#### What needs to be done:
Leaving pictures aside, restate exactly the lines of the data below, from the first one through the line that contains "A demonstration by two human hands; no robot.".

>>>

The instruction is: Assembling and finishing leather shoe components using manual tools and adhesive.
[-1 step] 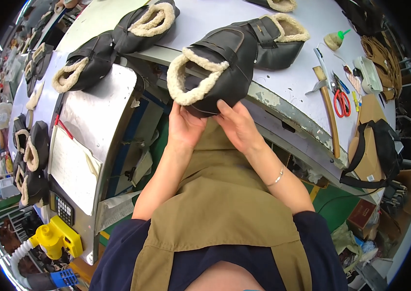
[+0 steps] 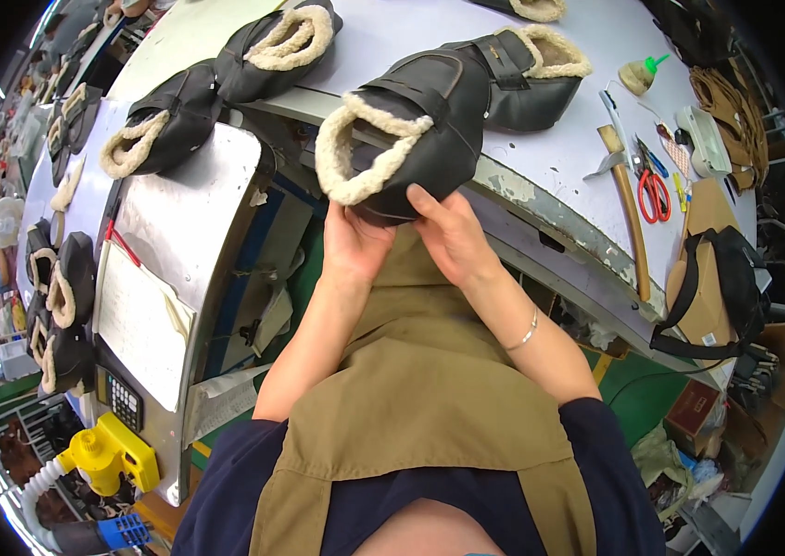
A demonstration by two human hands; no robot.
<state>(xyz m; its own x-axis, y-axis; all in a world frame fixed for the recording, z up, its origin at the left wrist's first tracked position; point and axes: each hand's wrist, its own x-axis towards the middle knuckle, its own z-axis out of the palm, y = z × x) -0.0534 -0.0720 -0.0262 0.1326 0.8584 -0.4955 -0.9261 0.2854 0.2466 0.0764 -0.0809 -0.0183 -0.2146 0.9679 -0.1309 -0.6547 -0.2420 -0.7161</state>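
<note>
- The left hand (image 2: 355, 243) and the right hand (image 2: 453, 236) both grasp the dark leather boot with a cream fleece-lined opening (image 2: 406, 134), fingers curled around its lower edge.
- That boot sits at the near edge of the pale lavender worktable (image 2: 550, 157), its fleece mouth turned toward the person's left and its underside against the hands.
- Behind it on the same table lies a second dark fleece-lined boot with a strap (image 2: 531, 74), touching the held one.
- Two more dark fleece-lined boots (image 2: 226, 83) rest on the table farther to the left, one partly overhanging the edge.
- To the right lie a wooden-handled hammer (image 2: 629, 204), red-handled scissors (image 2: 654, 190) just beside it, and a small beige bottle with a green cap (image 2: 641, 74).
- A curved sheet-metal panel (image 2: 198, 213) stands below the table on the left, with a white paper sheet (image 2: 138, 320) and a black calculator (image 2: 121, 400) near it.
- More dark boots (image 2: 59, 306) are stacked at the far left.
- A yellow plastic fitting on a white ribbed hose (image 2: 101, 454) sits low on the left.
- A black-strapped bag (image 2: 721, 287) rests at the right.
- The person wears an olive-tan apron (image 2: 420, 389) over dark blue sleeves.
</note>
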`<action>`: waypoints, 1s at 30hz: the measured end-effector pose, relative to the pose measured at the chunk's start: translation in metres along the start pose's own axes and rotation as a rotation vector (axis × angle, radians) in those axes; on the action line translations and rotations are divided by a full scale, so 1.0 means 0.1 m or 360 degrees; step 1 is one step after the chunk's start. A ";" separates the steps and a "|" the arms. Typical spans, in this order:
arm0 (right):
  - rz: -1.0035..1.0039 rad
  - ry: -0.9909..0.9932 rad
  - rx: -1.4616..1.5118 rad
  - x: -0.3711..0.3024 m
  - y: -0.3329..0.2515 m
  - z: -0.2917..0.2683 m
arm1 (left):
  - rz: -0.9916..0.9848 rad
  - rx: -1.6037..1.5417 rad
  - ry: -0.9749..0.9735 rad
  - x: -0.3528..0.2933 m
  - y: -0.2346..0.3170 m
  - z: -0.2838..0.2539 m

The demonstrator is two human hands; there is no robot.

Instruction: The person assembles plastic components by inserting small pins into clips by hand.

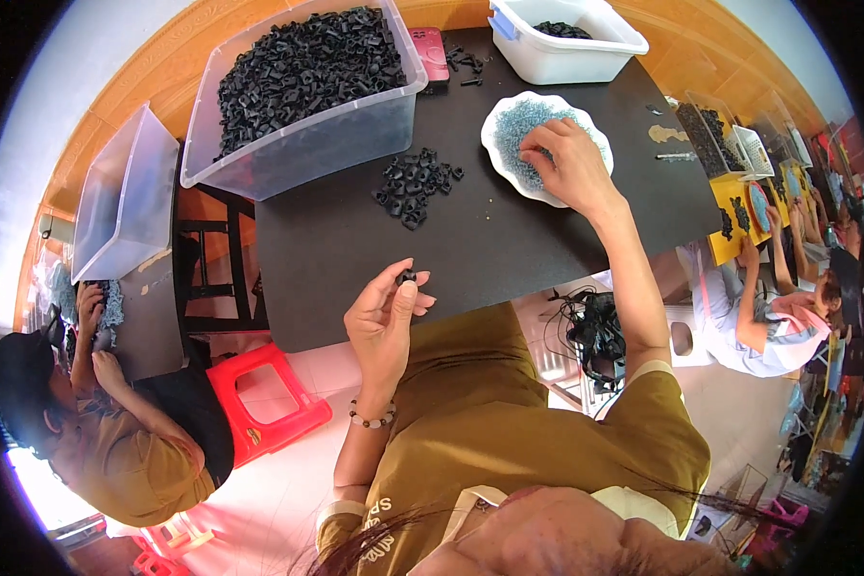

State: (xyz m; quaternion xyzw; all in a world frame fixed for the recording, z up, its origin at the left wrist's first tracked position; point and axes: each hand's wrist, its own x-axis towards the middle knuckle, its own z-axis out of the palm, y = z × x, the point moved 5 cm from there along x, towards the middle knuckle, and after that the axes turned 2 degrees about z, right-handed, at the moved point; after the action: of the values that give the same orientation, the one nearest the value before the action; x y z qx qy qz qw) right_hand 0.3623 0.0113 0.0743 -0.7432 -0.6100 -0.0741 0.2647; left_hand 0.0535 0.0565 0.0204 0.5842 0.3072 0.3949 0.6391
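Over the table's near edge, my left hand (382,322) pinches a small black plastic part (406,276) between thumb and fingers. My right hand (568,163) reaches over a white scalloped plate (491,144) with its fingertips bent together at the contents. Small, pale blue-clear pieces (520,123) fill that plate; whether one is between my right fingers is too small to tell. Between my hands and the big bin lies a loose pile of similar black parts (413,187) on the dark table (326,259).
A large clear bin (298,134) heaped with black parts stands at the back left. Beside it are a pink box (430,56) and a white tub (571,60). A red stool (269,403) and a seated co-worker (130,446) are left; other people work at a yellow table (727,248) right.
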 end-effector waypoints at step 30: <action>0.0365 -0.0466 0.2536 -0.54 -1.16 0.35 | -0.0251 -0.0547 -0.0414 0.04 -0.06 0.36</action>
State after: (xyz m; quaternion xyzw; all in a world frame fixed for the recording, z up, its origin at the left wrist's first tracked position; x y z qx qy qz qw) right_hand 0.2319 -0.0052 0.0566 -0.3920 -0.4281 0.5070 0.6372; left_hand 0.0872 0.0414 0.0191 0.4869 0.1951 0.3115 0.7924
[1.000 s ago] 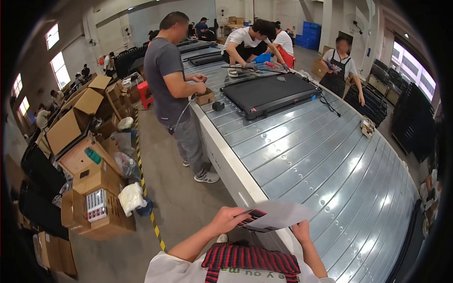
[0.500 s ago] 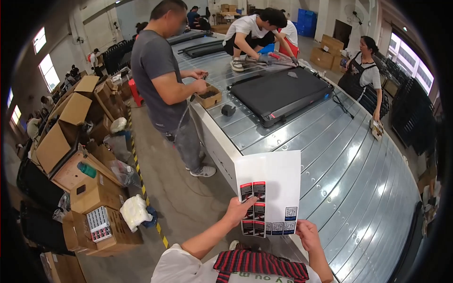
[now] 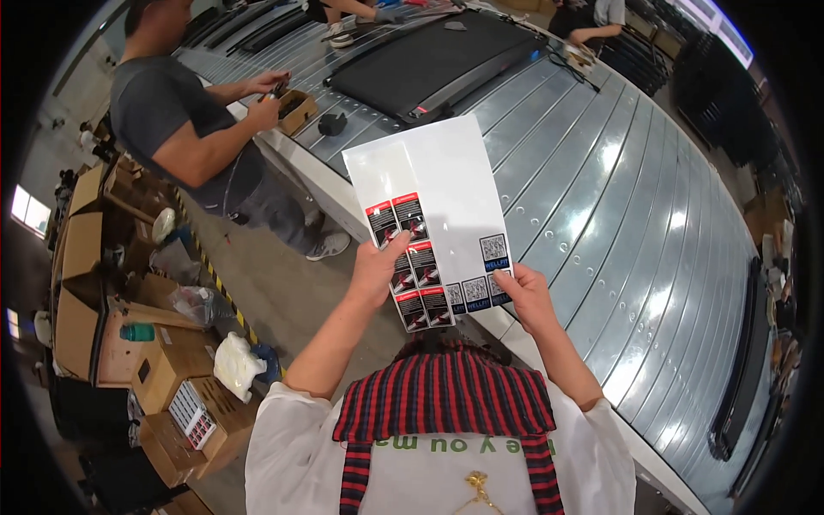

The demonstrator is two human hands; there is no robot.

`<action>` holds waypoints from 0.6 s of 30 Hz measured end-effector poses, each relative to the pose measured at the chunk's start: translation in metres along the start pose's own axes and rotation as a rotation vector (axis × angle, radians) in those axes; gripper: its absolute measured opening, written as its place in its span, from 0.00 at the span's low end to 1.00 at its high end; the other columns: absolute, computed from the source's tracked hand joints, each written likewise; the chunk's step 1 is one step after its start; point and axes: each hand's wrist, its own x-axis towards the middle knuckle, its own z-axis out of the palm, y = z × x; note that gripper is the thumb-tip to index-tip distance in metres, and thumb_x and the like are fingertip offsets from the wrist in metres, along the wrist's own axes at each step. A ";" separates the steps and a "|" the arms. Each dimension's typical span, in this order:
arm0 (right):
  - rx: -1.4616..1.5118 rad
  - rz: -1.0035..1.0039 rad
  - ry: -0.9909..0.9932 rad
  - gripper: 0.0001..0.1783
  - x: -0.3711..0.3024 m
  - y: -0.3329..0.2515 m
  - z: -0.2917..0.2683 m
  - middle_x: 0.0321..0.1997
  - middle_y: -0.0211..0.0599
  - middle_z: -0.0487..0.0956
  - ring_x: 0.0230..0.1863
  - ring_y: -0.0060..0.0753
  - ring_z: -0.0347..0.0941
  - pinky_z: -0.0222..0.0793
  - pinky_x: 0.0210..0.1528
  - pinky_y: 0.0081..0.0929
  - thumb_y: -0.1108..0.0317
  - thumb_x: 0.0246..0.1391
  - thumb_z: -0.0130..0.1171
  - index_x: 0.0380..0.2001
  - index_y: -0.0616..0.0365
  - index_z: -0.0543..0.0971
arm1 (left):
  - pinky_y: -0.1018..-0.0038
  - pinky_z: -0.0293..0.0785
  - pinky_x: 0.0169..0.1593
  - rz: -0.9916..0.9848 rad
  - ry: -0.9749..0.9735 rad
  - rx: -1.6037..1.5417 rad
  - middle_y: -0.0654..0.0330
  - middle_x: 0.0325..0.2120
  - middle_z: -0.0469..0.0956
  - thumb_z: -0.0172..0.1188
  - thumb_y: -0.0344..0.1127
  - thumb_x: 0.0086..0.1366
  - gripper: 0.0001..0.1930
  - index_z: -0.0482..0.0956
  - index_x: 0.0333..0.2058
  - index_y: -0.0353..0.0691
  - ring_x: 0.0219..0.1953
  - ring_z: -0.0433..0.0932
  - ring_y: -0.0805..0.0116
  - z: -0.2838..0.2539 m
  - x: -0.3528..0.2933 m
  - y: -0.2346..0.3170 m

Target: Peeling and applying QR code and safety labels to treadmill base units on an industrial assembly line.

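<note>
A large white sticker sheet (image 3: 459, 184) is held up in front of me, tilted to the left, over the near edge of the metal worktop. My left hand (image 3: 376, 268) is closed on its left edge, the thumb lying across the red-and-black labels (image 3: 427, 262). On the lower right edge, my right hand (image 3: 528, 296) pinches the sheet beside the blue square-code stickers (image 3: 475, 293). Most of the sheet's upper part is blank, with a glossier strip at upper left. The fingers behind the sheet are hidden.
A slatted metal worktop (image 3: 592, 223) stretches ahead and right, carrying a black framed panel (image 3: 429, 64). A co-worker in grey (image 3: 163, 112) stands at its left side by a small parts box (image 3: 296, 112). Cardboard boxes (image 3: 176, 360) are stacked left, beyond yellow-black floor tape (image 3: 232, 300).
The sheet has risen in view and leans left. My right thumb has come onto its face by the code stickers. The surroundings have shifted up and left in view.
</note>
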 end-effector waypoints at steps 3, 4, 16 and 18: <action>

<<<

#### Exercise result:
The instruction is: Assembling and finishing leather shoe components using manual tools and adhesive.
[-1 step] 
[+0 steps] 
A demonstration by two human hands; no robot.

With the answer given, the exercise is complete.